Definido o objeto de pesquisa, o objetivo do trabalho corresponde em compreender as novas configurações do capital nas atividades sucroenergéticas a partir da internacionalização do setor em Minas Gerais, bem como as intenções do capital externo e suas estratégias políticas e territoriais. Será considerado a abordagem territorial e a territorialização do capital no estado. A incorporação do capital estrangeiro investido, ou seja, a internacionalização do setor resulta em implicações territoriais que serão analisados, incluindo a incorporação de terras e novos territórios.

No atual contexto, há ainda uma crise do capital inicialmente instalado e a questão ambiental está muito relacionada à questão da terra e da água – busca de novos espaços para cultivo. Há o deslocamento dos capitais nas regiões do estado, incorporando terras.
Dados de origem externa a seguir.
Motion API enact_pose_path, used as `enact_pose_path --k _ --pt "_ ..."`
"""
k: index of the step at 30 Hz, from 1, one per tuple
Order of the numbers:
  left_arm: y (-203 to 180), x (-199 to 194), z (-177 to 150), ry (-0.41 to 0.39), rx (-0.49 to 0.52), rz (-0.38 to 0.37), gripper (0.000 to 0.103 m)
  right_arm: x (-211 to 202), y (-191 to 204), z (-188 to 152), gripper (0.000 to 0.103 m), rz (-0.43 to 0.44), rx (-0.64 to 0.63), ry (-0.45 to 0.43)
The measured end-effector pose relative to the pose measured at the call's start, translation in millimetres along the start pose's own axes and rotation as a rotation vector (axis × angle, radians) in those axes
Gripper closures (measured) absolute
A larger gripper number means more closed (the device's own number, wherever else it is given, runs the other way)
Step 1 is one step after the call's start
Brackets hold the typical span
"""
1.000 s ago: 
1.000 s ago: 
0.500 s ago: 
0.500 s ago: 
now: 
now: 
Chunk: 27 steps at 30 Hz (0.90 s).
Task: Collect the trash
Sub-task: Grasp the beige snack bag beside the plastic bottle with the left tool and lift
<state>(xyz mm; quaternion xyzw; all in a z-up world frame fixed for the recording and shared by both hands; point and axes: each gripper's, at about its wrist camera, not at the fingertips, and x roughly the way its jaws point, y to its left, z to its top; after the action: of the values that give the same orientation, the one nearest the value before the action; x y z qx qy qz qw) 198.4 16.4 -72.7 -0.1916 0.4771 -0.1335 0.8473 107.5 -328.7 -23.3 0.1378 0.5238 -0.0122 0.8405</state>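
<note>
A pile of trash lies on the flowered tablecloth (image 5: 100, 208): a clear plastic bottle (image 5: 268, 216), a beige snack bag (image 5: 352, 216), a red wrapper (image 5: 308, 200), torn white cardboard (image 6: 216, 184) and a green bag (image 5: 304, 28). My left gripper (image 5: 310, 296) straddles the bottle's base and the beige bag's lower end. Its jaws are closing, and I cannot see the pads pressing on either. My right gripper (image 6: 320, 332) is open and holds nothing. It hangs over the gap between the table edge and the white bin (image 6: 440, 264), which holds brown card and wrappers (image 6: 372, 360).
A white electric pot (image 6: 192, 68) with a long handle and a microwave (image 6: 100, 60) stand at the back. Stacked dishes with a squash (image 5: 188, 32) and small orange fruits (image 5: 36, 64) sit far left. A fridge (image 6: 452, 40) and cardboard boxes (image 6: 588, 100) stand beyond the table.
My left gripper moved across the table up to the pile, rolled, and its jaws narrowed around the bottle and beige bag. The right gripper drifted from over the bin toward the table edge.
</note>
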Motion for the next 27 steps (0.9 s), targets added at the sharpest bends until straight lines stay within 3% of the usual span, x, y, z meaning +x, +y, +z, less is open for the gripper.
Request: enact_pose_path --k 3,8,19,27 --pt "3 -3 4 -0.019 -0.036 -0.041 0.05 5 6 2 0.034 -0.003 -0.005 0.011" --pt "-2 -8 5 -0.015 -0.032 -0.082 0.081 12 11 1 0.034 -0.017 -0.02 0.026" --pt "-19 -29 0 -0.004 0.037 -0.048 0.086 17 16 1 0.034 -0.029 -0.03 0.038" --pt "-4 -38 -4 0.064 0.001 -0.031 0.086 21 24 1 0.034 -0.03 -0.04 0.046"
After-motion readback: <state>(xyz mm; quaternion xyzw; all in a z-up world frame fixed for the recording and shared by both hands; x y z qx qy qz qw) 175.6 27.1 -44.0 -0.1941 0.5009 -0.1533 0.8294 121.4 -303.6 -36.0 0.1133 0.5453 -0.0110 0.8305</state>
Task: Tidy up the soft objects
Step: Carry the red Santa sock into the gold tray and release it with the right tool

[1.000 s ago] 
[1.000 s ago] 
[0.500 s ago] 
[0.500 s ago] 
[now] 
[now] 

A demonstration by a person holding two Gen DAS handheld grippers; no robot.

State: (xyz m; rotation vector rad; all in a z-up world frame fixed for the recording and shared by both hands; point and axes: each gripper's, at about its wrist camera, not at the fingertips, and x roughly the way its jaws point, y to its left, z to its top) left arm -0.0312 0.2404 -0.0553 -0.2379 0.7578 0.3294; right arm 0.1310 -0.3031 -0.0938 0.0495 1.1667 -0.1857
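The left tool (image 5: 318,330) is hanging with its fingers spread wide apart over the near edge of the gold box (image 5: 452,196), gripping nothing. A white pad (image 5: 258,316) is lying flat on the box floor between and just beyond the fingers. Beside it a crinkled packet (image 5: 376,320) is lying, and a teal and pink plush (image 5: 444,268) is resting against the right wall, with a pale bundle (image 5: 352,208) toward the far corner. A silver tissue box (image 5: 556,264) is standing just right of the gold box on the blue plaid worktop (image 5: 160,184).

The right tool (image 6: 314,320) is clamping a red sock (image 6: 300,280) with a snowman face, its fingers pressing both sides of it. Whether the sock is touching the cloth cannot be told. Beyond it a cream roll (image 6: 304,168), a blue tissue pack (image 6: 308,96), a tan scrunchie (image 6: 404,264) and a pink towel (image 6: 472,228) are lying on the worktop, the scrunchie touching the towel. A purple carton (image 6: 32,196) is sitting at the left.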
Outro ponto importante a ser analisado é o efeito sobre a mão de obra que anteriormente migrou para as novas áreas de expansão canavieira em Minas Gerais e atualmente não existe uma avaliação desses deslocamentos, se houve uma inserção dessas pessoas na atividade canavieira ou fora dela, devido ao processo de mecanização da produção que eliminou consideravelmente o número de trabalhadores no corte da cana.

Nossa tese consiste em demonstrar os interesses por trás da internacionalização do setor sucroenergético, esta que se tornou expressiva durante a década de 2000 no país e criando uma nova configuração, a partir da inserção do capital externo em Minas Gerais e região.

Os próximos itens serão dedicados a demonstrar a estrutura teórica e metodológica da tese, apresentando as problemáticas e justificativas, bem como os conceitos centrais para as análises. Buscaremos elencar as fontes de pesquisa e os instrumentos de análise.